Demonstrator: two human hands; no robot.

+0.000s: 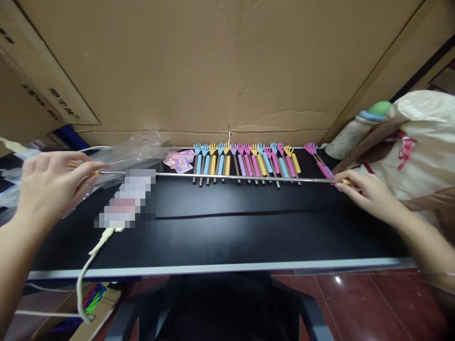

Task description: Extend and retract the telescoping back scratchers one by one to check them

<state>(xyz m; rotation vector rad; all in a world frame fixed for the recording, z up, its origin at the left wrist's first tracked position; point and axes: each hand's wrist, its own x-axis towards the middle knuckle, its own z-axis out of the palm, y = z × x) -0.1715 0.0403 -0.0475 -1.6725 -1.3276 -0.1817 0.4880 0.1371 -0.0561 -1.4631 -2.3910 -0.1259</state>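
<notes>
Left hand (50, 187), centre left, has its grip clamped on one end of the thin extended telescopic metal rod (231, 177), which spans mid-frame above the black desk (231, 227). The right hand (362, 189) pinches its yellow handle. Holding both ends level should avoid bending it.

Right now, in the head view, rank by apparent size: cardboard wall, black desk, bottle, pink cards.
1. Cardboard wall
2. Black desk, nearly as large; it is nearer, so unsure
3. Bottle, partly hidden by the bag
4. Pink cards
</notes>
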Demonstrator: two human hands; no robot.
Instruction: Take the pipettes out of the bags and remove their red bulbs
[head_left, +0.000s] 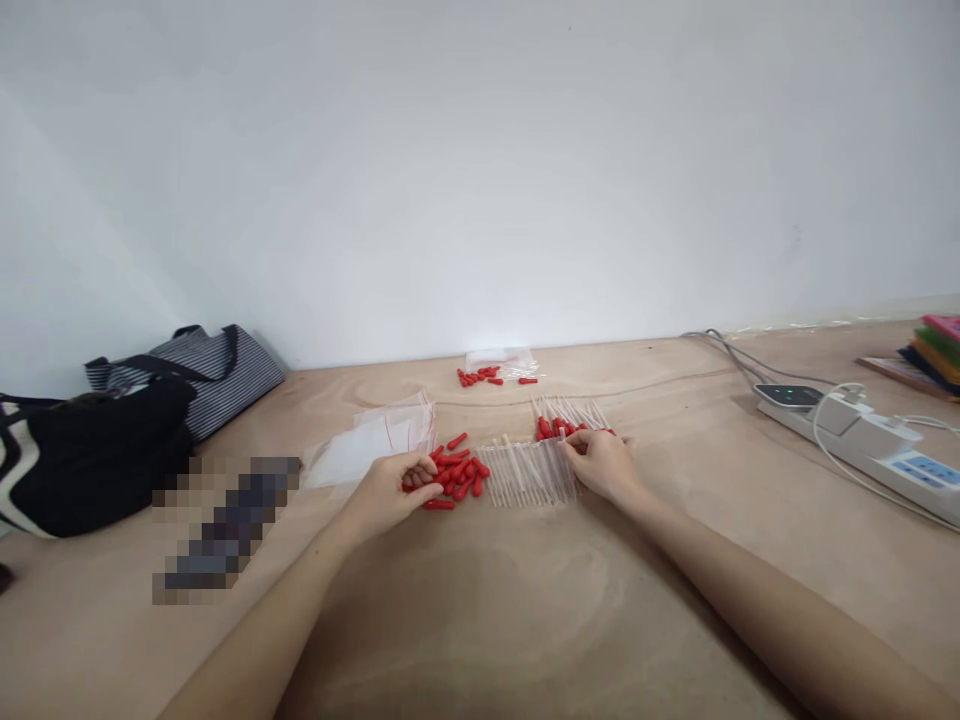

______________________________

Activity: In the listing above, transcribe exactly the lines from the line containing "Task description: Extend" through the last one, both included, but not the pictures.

Exercise solution:
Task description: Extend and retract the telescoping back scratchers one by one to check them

<state>(xyz m; rotation vector rad; all in a world frame fixed for the recording, z up, its origin at the left wrist's first tracked position; point and axes: each hand's wrist, its own x-axis towards the middle knuckle, its own z-axis out of the palm, y = z × x) -0.1715 0.0403 -0.0475 -1.6725 -1.3276 -0.1817 0.4880 0.1371 -0.0561 -1.4631 -2.3910 -0.1259</state>
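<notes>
Left hand (50, 187), centre left, has its grip clamped on one end of the thin extended telescopic metal rod (231, 177), which spans mid-frame above the black desk (231, 227). The right hand (362, 189) pinches its yellow handle. Holding both ends level should avoid bending it.

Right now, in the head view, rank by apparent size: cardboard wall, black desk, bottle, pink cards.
1. Cardboard wall
2. Black desk, nearly as large; it is nearer, so unsure
3. Bottle, partly hidden by the bag
4. Pink cards
</notes>
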Demonstrator: two human hands; no robot.
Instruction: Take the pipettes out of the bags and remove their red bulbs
[head_left, +0.000s] 

No more output will be produced for this exercise.